Valeria Luiselli, The Story of My Teeth (2013)
Good Reads meta-data is 188 pages rated 3.49 by 9040 litizens.
Genre: Fiction.
DNA: Mexico.
Verdict: Humorous, creative, then tedious, and finally tiresome.
Tagline: A dental autobiography.

A discontinuous and disjoined narrative of Hero who was born with extra teeth and then by a convoluted story becomes fascinated by teeth, and not just his own. He becomes an auctioneer and that brings him into contact with teeth; teeth put up for auction. A tooth from Plato or Virginia Wolfe. And so on. Disbelief is suspended at the factory door.
Author was commissioned to write the text for corporate murals in a juice factory and in so doing, she asked workers about themselves, their work, and so on, and incorporated a lot of that in the pieces that constitute this book. (Or is that ‘comprise’? I have forgotten the rule that distinguishes them. Pedants, please enlighten me.)
The result is a series of short pieces threaded around Hero, barely. Each is well written but there is no momentum and I wasn’t sure why I should keep reading it. So I didn’t. Maturity, that is.

Well, I liked the reference to the horse’s teeth. You know the one. Yes, you do. In debating an obscure theological point of dogma, savants become vexed about the number of teeth a horse has. They argue from first principles, though of course, different first principles, on and on. Pages are filled with decretal (look it up) references, Biblical verses, Ex cathedra assumptions, and scholasticism logicism. Careers were made and broken on the wheel of peer review in this debate. At no time, do these magi consider examining a horse.
The story is often attributed to Francis Bacon, as it is in these pages, but a brief investigation of the internet suggests that there is no text to support that paternity claim. The most likely conclusion I found in the five-minutes of my own research is that it was concocted (by a journalist) in the early Twentieth Century who gave it authenticity with a fabricated pedigree by referring to an exact date, 1432, and the lustre of Sir Francis Bacon’s name. Accordingly, file it under the heading of ‘He never said it,’ along with many other commonly cited remarks.

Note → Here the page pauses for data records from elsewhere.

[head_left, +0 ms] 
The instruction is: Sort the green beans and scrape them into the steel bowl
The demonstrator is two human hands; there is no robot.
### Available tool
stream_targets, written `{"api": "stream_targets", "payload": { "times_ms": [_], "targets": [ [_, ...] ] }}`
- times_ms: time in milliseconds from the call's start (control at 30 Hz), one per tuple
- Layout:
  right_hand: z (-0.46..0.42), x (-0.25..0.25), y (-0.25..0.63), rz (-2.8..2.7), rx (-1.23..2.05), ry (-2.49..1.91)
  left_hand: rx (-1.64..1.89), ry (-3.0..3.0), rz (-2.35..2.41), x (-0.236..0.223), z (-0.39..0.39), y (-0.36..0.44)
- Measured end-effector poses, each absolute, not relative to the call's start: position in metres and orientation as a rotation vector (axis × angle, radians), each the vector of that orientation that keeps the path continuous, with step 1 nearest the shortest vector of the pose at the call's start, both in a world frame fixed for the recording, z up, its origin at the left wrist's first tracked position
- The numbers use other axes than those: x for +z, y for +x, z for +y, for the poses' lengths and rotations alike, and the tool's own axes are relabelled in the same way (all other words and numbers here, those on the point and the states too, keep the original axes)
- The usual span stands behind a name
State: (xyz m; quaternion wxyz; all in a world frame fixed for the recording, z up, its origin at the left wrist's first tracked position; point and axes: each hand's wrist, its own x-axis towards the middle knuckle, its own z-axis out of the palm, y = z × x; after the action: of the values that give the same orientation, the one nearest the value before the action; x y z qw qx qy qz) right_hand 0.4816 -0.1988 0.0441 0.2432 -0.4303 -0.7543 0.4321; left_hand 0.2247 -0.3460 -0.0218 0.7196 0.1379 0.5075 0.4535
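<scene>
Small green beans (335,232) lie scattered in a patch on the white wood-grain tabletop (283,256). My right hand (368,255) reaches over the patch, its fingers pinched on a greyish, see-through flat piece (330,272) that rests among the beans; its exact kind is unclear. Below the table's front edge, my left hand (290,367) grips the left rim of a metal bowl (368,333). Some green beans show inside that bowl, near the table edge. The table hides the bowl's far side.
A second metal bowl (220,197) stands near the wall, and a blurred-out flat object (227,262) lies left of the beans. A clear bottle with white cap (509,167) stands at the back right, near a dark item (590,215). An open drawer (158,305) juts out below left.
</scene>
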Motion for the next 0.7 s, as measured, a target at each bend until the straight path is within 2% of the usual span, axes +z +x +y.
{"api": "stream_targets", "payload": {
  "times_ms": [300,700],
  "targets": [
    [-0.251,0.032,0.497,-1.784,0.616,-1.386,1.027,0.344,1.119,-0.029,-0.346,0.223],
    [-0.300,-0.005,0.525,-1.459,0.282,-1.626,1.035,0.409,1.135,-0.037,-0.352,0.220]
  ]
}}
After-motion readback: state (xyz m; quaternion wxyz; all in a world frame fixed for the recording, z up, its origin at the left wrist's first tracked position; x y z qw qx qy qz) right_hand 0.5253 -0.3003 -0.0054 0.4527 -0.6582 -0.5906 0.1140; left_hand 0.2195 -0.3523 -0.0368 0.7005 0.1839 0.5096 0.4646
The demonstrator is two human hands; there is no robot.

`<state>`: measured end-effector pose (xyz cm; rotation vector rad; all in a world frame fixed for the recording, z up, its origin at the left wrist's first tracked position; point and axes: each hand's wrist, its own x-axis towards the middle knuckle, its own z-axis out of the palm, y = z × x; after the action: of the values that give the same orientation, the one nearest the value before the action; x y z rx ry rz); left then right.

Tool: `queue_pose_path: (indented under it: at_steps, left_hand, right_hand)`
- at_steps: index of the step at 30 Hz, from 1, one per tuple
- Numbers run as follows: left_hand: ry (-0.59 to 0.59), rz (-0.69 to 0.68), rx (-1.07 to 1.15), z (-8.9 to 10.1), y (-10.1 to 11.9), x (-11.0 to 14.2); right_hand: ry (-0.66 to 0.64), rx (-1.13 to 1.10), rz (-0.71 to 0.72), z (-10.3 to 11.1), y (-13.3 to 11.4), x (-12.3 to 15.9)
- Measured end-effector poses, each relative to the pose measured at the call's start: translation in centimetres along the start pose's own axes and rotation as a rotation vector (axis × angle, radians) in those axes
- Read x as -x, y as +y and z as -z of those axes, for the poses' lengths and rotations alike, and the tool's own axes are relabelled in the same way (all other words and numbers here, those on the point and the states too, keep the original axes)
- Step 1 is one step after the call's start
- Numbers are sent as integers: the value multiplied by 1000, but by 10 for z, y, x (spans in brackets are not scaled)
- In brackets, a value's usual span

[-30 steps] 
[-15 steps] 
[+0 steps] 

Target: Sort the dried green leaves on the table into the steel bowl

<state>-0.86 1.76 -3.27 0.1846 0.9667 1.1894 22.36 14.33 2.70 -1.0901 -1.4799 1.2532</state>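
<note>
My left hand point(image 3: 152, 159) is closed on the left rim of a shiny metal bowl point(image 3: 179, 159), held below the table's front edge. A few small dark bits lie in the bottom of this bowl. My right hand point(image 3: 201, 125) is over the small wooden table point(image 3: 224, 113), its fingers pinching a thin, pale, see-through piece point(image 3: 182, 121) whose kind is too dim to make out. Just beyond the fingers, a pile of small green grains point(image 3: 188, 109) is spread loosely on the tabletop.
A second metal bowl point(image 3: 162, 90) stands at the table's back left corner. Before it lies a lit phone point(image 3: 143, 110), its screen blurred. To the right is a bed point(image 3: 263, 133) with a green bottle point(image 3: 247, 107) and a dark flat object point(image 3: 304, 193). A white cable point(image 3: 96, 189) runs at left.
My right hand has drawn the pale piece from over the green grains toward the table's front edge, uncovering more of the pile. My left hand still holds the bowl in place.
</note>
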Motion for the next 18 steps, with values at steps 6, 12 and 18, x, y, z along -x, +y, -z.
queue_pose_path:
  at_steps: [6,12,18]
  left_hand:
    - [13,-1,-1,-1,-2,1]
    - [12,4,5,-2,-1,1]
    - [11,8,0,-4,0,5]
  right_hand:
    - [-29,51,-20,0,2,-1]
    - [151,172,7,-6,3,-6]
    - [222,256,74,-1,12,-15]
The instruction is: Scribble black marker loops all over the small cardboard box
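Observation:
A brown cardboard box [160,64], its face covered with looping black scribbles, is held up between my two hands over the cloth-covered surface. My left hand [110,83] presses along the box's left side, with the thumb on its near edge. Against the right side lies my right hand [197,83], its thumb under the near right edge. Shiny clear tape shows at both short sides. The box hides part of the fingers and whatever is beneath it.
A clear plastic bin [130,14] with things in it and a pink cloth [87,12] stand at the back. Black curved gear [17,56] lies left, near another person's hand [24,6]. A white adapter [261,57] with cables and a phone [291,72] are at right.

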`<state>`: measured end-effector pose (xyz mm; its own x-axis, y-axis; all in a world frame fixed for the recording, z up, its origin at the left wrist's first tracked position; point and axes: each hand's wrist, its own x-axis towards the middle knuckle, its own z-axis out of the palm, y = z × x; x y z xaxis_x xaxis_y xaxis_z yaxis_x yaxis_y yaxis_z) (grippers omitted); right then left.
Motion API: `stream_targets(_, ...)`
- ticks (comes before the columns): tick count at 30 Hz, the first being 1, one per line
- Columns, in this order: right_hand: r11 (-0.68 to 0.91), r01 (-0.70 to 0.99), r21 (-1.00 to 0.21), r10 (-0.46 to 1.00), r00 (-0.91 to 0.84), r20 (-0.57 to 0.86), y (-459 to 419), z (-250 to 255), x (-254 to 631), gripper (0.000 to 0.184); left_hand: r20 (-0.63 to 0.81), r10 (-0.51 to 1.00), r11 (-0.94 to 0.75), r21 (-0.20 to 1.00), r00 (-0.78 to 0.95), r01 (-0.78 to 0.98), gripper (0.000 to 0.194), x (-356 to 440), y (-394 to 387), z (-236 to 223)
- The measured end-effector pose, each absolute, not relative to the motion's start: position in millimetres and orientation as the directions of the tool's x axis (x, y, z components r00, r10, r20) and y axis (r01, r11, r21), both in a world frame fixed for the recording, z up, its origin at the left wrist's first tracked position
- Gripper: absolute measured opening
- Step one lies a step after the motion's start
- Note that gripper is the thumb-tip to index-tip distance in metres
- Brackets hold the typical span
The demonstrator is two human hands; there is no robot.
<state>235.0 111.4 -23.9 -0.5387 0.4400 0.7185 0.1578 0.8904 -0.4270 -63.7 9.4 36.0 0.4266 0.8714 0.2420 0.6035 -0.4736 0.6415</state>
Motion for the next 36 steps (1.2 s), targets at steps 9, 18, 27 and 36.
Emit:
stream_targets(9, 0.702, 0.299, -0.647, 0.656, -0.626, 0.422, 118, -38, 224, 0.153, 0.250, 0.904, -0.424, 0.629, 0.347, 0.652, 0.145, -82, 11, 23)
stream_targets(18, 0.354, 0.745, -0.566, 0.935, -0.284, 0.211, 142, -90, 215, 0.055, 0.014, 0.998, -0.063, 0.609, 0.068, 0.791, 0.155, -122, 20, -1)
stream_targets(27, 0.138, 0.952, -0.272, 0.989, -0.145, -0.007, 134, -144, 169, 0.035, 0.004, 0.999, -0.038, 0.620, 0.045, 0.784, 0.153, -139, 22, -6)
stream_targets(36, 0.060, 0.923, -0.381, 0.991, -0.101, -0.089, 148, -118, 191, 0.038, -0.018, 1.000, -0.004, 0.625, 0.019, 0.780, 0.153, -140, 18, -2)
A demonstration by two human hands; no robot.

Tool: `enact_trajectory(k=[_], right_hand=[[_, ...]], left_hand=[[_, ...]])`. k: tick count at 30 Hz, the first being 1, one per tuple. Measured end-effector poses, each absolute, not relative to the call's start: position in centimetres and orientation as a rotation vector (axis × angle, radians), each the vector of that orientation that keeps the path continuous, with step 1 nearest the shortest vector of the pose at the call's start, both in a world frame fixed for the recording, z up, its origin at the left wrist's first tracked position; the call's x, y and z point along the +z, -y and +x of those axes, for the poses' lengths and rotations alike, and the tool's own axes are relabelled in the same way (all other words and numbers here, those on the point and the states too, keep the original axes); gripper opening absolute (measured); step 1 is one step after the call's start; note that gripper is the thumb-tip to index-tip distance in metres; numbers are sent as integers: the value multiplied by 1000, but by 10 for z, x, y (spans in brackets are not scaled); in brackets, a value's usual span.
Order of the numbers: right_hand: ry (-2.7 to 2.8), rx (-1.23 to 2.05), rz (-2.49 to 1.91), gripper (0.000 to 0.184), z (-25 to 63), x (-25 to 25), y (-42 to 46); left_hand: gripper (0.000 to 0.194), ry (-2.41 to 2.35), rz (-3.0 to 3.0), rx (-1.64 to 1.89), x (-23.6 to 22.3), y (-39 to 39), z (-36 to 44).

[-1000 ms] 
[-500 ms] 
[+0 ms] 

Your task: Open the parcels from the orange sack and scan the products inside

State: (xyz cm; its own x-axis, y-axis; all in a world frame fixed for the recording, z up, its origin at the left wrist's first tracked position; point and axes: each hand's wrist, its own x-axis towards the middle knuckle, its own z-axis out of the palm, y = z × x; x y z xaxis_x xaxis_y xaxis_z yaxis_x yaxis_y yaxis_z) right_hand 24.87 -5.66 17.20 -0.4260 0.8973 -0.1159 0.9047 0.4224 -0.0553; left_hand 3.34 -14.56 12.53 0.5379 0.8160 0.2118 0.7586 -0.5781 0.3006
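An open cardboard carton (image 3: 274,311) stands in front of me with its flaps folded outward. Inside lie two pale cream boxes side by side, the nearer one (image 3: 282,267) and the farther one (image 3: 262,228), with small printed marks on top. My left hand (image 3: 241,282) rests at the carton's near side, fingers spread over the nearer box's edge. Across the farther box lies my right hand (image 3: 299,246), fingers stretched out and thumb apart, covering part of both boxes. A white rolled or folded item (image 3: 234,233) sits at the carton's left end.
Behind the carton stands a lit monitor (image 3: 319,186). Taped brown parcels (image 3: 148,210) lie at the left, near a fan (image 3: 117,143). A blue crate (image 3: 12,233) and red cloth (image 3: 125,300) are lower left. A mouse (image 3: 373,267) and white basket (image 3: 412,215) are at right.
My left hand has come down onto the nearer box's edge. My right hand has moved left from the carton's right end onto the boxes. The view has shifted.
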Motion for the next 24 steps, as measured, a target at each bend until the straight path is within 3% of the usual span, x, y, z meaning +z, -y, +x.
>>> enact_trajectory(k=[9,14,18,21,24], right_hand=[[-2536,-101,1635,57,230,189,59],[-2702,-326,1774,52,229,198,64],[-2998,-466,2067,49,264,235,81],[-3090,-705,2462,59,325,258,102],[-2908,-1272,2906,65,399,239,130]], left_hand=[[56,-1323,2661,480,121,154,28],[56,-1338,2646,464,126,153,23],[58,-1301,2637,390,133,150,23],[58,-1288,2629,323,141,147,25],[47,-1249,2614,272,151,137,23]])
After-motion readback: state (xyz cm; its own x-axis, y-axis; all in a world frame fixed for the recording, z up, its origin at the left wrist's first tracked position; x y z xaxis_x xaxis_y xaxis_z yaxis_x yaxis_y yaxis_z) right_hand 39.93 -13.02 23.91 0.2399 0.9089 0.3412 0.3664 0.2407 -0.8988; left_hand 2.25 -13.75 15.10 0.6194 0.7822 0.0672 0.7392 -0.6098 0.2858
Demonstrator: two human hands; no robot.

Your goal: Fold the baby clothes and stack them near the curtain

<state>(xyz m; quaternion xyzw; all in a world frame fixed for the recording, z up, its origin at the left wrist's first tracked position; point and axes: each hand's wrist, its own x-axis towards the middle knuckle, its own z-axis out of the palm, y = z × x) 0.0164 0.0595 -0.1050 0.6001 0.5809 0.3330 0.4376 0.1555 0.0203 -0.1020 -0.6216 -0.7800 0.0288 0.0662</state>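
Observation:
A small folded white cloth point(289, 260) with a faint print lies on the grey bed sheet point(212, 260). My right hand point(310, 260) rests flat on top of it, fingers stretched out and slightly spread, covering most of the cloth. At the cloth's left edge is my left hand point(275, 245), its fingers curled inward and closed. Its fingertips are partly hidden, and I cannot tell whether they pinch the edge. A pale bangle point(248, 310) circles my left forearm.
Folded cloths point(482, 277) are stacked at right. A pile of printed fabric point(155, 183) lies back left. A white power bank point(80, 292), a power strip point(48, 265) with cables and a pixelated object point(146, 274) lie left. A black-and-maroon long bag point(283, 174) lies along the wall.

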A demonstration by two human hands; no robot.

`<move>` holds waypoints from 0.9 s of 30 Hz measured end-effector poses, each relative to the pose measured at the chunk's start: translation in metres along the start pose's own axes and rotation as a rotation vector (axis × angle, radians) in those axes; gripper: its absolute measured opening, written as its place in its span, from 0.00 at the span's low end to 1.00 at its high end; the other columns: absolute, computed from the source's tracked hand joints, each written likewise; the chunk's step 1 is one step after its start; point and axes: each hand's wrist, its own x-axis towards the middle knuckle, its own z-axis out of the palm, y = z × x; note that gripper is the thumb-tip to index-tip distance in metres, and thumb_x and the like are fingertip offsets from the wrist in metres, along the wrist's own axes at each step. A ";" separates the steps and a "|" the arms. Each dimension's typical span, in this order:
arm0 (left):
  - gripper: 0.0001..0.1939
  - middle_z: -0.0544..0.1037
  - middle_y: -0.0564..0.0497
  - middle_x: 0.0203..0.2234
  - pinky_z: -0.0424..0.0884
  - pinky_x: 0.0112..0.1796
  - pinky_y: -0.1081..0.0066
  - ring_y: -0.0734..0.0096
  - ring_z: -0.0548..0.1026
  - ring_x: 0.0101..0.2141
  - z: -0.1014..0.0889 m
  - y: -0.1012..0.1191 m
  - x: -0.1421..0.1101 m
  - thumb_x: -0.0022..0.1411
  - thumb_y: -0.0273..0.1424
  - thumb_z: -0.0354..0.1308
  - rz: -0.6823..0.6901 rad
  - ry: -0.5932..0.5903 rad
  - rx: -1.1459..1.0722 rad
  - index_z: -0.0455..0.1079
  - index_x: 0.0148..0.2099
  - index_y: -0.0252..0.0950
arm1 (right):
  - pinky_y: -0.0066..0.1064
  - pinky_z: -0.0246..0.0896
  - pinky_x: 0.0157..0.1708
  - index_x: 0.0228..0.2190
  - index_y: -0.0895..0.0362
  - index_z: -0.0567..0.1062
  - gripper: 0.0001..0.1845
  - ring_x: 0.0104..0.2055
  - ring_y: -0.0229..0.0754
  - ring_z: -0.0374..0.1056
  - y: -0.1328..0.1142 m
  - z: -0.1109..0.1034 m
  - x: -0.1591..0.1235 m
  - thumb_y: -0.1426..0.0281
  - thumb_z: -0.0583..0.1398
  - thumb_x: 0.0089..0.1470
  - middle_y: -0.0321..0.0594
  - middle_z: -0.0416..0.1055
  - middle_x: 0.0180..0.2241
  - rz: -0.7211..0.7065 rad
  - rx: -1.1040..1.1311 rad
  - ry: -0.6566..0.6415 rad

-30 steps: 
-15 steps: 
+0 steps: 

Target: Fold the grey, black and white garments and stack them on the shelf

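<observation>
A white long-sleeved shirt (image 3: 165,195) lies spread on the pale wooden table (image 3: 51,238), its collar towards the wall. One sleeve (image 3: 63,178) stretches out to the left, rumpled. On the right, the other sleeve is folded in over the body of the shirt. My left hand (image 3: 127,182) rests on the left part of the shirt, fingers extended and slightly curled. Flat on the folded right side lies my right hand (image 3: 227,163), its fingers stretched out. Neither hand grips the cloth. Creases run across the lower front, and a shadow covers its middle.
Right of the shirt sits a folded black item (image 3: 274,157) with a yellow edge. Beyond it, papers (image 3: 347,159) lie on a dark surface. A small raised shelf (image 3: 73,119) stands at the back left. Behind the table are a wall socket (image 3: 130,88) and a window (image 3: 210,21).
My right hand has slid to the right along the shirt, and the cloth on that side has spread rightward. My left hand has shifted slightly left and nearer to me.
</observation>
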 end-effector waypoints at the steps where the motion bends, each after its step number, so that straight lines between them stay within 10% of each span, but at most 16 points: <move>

Aristotle often gets indicted for a similar dental lapse but of course…. It is more complicated when one bothers to consult his text of De Anima where he wrote ‘males have more teeth than females in the cases of men, sheep, goats, and swine….’ ‘Ah huh!’ I hear.
This observation is taken by some to denigrate women, though quite how is lost of me. Do women want to be in the company of sheep and swine along with men as a kind of identity? It is also cited as evidence that Aristotle was a fool for not counting teeth. He, the first and probably the greatest empiricist, did not count THE teeth! Indeed I have heard this trumpet sounded in more than one conference presentation on the circle of purgatory I occupied during my career. Well, let’s turn the pages of De Anima and we find there further comments that suggest he did count teeth, including women’s, in a story of a woman of eighty spawning wisdom teeth at that advanced age. What we might conclude from all this is that the woman or women he examined did have fewer teeth than the man or men he examined, and it being of incidental interest he left it at that. But of course, among you readers are various numbers of teeth due to congenital deformations, accidents, decay, violence, surgery, and age. Moreover, at different times of life we each have a different number of teeth. See complicated. Need it be said, yes of course, nothing is obvious to the purblind: the text of De Anima does not assert, state, imply or support the inference of masculine superiority because of dentures.

Moreover, none who mount the soapbox on this point themselves ever do any dental counting in sheep, swine, or women nor cite anyone else who has. That is a thesis topic in search of an author.
By the way, Bertrand Russell played a role in spreading and legitimating this furphy as he did others. Bertie was never one to check the original text when the muse inspired him, and he has become a secular saint whose word is law to be repeated but to be tested.